» Task details
Output all of the data verbatim.

» Available data
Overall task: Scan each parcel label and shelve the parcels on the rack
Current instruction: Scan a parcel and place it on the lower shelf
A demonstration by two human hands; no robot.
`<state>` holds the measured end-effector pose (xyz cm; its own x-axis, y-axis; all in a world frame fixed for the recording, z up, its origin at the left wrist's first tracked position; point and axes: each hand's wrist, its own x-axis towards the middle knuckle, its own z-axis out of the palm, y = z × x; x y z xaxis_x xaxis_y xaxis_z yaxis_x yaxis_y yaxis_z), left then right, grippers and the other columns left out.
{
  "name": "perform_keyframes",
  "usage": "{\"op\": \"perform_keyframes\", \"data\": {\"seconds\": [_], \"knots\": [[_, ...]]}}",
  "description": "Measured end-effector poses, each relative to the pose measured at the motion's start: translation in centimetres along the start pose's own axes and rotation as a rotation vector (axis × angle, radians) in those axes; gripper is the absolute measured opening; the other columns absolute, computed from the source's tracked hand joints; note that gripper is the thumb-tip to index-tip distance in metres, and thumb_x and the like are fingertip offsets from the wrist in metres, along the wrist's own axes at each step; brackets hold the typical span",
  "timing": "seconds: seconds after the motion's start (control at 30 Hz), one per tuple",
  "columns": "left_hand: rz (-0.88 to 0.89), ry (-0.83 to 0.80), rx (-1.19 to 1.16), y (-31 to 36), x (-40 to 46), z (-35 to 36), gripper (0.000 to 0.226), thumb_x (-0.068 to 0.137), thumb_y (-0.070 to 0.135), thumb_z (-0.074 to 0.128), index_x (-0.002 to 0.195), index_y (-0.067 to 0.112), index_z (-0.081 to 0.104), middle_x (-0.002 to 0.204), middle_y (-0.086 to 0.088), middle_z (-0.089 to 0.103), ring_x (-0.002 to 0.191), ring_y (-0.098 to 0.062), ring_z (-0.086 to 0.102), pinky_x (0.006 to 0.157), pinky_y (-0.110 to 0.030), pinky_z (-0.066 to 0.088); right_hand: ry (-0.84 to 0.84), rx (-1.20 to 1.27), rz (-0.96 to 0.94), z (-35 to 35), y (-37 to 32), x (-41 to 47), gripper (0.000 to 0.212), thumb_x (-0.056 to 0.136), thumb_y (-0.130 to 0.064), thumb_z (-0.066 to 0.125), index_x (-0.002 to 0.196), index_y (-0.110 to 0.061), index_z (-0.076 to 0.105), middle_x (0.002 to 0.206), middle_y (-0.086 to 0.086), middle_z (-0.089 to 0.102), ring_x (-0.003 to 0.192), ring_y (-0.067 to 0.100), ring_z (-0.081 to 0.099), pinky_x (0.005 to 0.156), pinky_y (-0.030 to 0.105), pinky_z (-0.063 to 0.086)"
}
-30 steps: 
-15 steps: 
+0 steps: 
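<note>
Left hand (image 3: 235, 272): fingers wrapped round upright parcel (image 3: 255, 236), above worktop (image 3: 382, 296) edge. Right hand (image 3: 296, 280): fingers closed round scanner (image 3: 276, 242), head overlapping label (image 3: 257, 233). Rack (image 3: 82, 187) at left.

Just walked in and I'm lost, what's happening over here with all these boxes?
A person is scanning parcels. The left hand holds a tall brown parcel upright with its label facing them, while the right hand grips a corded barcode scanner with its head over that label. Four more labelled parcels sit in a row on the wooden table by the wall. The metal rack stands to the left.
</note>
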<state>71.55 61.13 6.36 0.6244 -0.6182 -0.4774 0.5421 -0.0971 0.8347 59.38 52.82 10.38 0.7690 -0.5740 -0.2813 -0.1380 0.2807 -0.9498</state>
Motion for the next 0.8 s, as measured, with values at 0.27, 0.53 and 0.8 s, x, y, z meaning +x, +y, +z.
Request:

» Output of the exercise
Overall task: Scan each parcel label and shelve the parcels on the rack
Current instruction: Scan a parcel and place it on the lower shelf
A demonstration by two human hands; no robot.
`<state>` holds the measured end-effector pose (xyz cm; its own x-axis, y-axis; all in a world frame fixed for the recording, z up, its origin at the left wrist's first tracked position; point and axes: each hand's wrist, its own x-axis towards the middle knuckle, its own z-axis out of the palm, y = z × x; x y z xaxis_x xaxis_y xaxis_z yaxis_x yaxis_y yaxis_z), left then right, grippers and the other columns left out.
{
  "name": "perform_keyframes",
  "usage": "{\"op\": \"perform_keyframes\", \"data\": {\"seconds\": [_], \"knots\": [[_, ...]]}}",
  "description": "Measured end-effector poses, each relative to the pose measured at the motion's start: translation in centimetres along the start pose's own axes and rotation as a rotation vector (axis × angle, radians) in those axes; gripper is the absolute measured opening; the other columns absolute, computed from the source's tracked hand joints; note that gripper is the thumb-tip to index-tip distance in metres, and thumb_x and the like are fingertip offsets from the wrist in metres, along the wrist's own axes at each step; brackets hold the typical span",
  "timing": "seconds: seconds after the motion's start (control at 30 Hz), one per tuple",
  "columns": "left_hand: rz (-0.88 to 0.89), ry (-0.83 to 0.80), rx (-1.19 to 1.16), y (-31 to 36), x (-40 to 46), z (-35 to 36), gripper (0.000 to 0.226), thumb_x (-0.068 to 0.137), thumb_y (-0.070 to 0.135), thumb_z (-0.074 to 0.128), index_x (-0.002 to 0.195), index_y (-0.067 to 0.112), index_z (-0.081 to 0.104), middle_x (-0.002 to 0.204), middle_y (-0.086 to 0.088), middle_z (-0.089 to 0.103), ring_x (-0.002 to 0.191), ring_y (-0.098 to 0.062), ring_z (-0.086 to 0.102), pinky_x (0.006 to 0.157), pinky_y (-0.110 to 0.030), pinky_z (-0.066 to 0.088); right_hand: ry (-0.84 to 0.84), rx (-1.20 to 1.27), rz (-0.96 to 0.94), z (-35 to 35), y (-37 to 32), x (-41 to 47), gripper (0.000 to 0.212), thumb_x (-0.056 to 0.136), thumb_y (-0.130 to 0.064), thumb_z (-0.066 to 0.125), index_x (-0.002 to 0.196), index_y (-0.110 to 0.061), index_z (-0.076 to 0.105), middle_x (0.002 to 0.206), middle_y (-0.086 to 0.086), middle_z (-0.089 to 0.102), ring_x (-0.003 to 0.192), ring_y (-0.067 to 0.100), ring_z (-0.081 to 0.099), pinky_x (0.005 to 0.156), pinky_y (-0.030 to 0.105), pinky_z (-0.063 to 0.086)"
}
-30 steps: 
-15 steps: 
+0 steps: 
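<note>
Left hand (image 3: 235, 272): fingers wrapped round upright parcel (image 3: 255, 236), above worktop (image 3: 382, 296) edge. Right hand (image 3: 296, 280): fingers closed round scanner (image 3: 276, 242), head overlapping label (image 3: 257, 233). Rack (image 3: 82, 187) at left.

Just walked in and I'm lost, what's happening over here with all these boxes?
A person is scanning parcels. The left hand holds a tall brown parcel upright with its label facing them, while the right hand grips a corded barcode scanner with its head over that label. Four more labelled parcels sit in a row on the wooden table by the wall. The metal rack stands to the left.
</note>
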<state>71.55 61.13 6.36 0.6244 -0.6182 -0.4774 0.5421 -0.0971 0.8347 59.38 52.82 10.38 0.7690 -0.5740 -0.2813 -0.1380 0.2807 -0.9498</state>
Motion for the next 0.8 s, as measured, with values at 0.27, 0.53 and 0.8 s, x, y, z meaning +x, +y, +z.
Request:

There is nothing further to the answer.